[Supplied information — start]

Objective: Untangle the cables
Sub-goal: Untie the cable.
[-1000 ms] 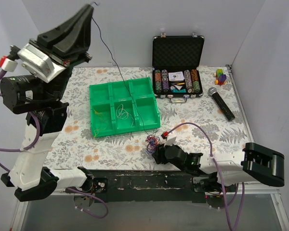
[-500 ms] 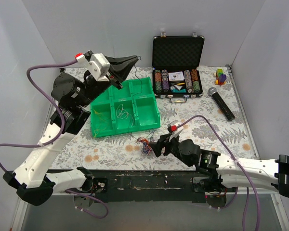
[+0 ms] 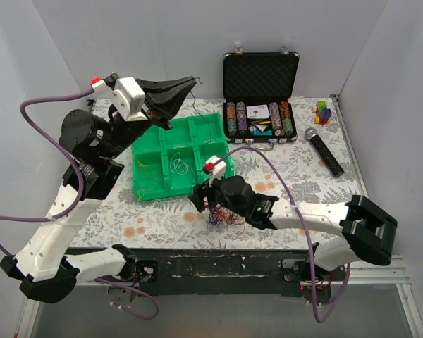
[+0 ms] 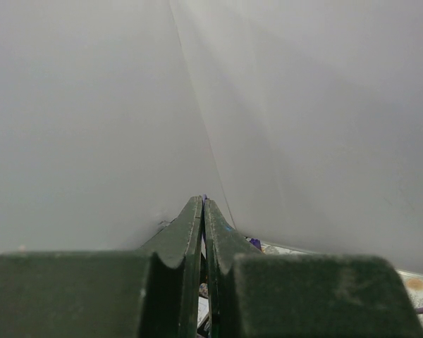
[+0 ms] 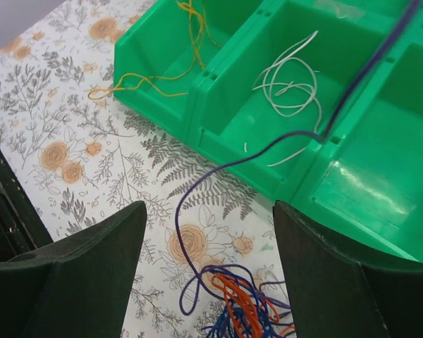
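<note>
From above, the left arm rises from its base with the elbow bent, and the left pincer (image 3: 189,83) lies level and points right, high over the back of the green tray (image 3: 151,134). The right arm reaches low and leftward along the near edge of the surface (image 3: 338,193). The right pincer (image 3: 204,204) hangs over the tangle (image 3: 222,218) in front of the tray. Print on the cards in the chip case (image 3: 259,70) is too small to read. On the left wrist, the left pincer (image 4: 204,204) is pressed shut, nipping a speck of purple cable (image 4: 205,198) at the tips. On the right wrist, the right pincer (image 5: 210,218) gapes wide and holds nothing. Below it the purple cable (image 5: 197,179) climbs from the tangle (image 5: 233,310) across the tray (image 5: 197,105). A white cable (image 5: 292,88) lies in one compartment, and an orange cable (image 5: 155,84) trails over the wall.
</note>
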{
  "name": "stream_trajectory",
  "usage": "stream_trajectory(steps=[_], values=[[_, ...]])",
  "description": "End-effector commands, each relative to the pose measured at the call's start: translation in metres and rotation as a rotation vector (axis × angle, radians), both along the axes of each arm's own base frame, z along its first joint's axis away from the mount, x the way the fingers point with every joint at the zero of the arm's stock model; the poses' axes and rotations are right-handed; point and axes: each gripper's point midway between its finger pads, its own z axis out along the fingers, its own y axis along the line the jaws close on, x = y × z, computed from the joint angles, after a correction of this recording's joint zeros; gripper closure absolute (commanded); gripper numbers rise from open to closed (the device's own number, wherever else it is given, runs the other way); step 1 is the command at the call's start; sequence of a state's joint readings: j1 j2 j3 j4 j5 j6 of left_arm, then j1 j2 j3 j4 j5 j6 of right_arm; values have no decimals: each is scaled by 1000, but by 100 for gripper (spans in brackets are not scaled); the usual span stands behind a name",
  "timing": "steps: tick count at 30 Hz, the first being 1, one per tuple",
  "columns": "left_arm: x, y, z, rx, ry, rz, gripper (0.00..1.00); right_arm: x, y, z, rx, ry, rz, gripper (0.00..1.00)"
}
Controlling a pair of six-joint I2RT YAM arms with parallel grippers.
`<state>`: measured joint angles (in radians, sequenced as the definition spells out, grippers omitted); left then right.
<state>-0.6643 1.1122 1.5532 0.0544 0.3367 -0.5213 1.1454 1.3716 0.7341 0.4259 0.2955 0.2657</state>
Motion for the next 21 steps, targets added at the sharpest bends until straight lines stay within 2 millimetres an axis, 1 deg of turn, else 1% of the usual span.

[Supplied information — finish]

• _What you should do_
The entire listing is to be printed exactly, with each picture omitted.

• _Completed exercise_
Objective: Untangle the cables
Sub-goal: Untie the cable.
[-1000 ms] 
[-500 ms] 
[+0 ms] 
[+0 ms] 
[+0 ms] 
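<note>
From above, the left arm rises from its base with the elbow bent, and the left pincer (image 3: 189,83) lies level and points right, high over the back of the green tray (image 3: 151,134). The right arm reaches low and leftward along the near edge of the surface (image 3: 338,193). The right pincer (image 3: 204,204) hangs over the tangle (image 3: 222,218) in front of the tray. Print on the cards in the chip case (image 3: 259,70) is too small to read. On the left wrist, the left pincer (image 4: 204,204) is pressed shut, nipping a speck of purple cable (image 4: 205,198) at the tips. On the right wrist, the right pincer (image 5: 210,218) gapes wide and holds nothing. Below it the purple cable (image 5: 197,179) climbs from the tangle (image 5: 233,310) across the tray (image 5: 197,105). A white cable (image 5: 292,88) lies in one compartment, and an orange cable (image 5: 155,84) trails over the wall.
</note>
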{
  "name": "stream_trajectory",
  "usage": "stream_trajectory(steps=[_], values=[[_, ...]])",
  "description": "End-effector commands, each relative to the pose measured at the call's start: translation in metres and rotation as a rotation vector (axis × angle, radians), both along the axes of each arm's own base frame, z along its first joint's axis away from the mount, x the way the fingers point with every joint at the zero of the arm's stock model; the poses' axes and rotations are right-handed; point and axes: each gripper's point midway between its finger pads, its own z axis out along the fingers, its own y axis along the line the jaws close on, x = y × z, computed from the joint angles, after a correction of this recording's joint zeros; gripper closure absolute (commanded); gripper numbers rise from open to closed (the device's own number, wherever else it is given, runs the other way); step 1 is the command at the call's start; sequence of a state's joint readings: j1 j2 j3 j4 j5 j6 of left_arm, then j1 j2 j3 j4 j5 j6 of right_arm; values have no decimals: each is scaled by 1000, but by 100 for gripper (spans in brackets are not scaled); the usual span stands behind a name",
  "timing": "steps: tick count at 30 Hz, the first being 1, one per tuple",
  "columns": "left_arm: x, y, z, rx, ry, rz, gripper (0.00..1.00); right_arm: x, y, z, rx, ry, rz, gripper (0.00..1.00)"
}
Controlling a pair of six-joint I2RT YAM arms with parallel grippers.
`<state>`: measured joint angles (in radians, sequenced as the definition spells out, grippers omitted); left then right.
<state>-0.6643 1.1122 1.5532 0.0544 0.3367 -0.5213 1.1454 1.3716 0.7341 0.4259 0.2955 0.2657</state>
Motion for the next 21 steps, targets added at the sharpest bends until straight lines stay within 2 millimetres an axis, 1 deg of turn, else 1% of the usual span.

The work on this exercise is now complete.